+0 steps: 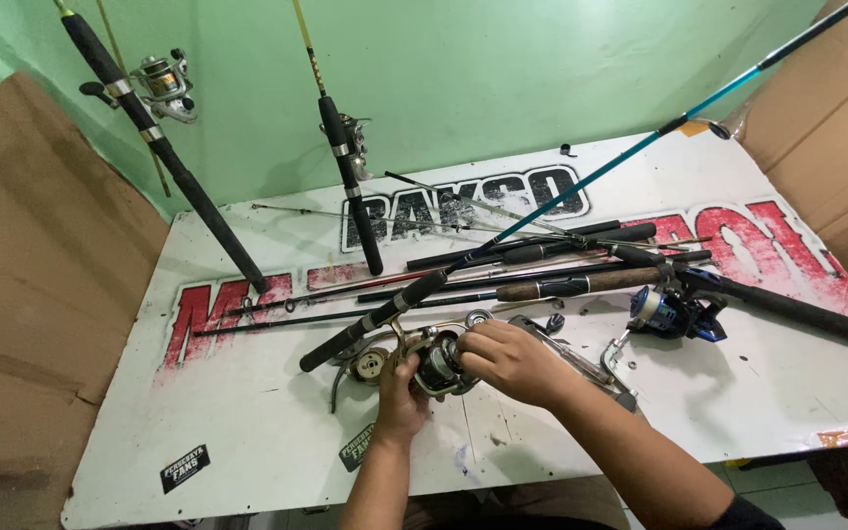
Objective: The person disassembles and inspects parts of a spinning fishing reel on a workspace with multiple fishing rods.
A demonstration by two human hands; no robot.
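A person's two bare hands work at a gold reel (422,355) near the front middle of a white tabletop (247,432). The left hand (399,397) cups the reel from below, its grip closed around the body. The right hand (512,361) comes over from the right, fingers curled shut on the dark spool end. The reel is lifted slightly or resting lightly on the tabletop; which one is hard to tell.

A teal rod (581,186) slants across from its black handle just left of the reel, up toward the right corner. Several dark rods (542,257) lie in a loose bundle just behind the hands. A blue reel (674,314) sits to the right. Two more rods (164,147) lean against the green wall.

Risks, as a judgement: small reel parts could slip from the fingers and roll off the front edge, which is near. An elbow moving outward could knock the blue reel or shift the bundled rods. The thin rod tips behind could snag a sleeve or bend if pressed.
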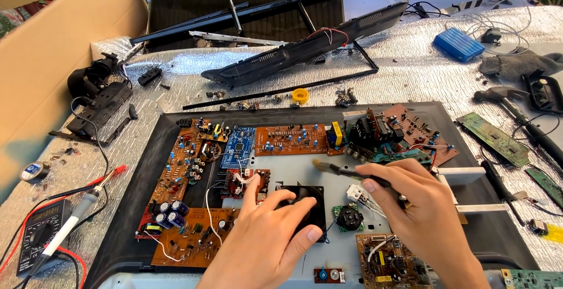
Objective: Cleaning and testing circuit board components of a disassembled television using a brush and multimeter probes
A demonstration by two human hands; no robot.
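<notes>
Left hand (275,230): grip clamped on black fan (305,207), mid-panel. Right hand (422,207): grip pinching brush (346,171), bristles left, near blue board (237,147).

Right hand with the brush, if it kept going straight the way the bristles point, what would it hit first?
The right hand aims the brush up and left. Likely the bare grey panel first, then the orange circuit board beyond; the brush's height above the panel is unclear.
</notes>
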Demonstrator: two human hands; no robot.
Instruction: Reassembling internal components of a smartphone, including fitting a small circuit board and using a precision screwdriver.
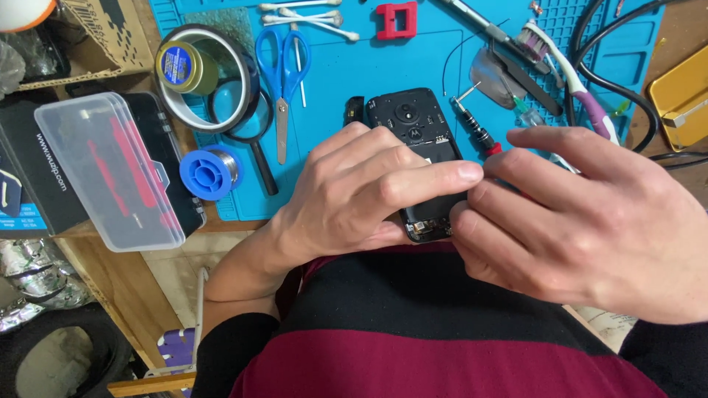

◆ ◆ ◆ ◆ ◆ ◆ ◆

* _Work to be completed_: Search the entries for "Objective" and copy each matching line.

* _Response_:
Objective: The person disassembles and inspects parts of a spinning fishing reel on a workspace with multiple fishing rods.
Objective: Cleaning and testing circuit board components of a disassembled television using a brush and multimeter probes

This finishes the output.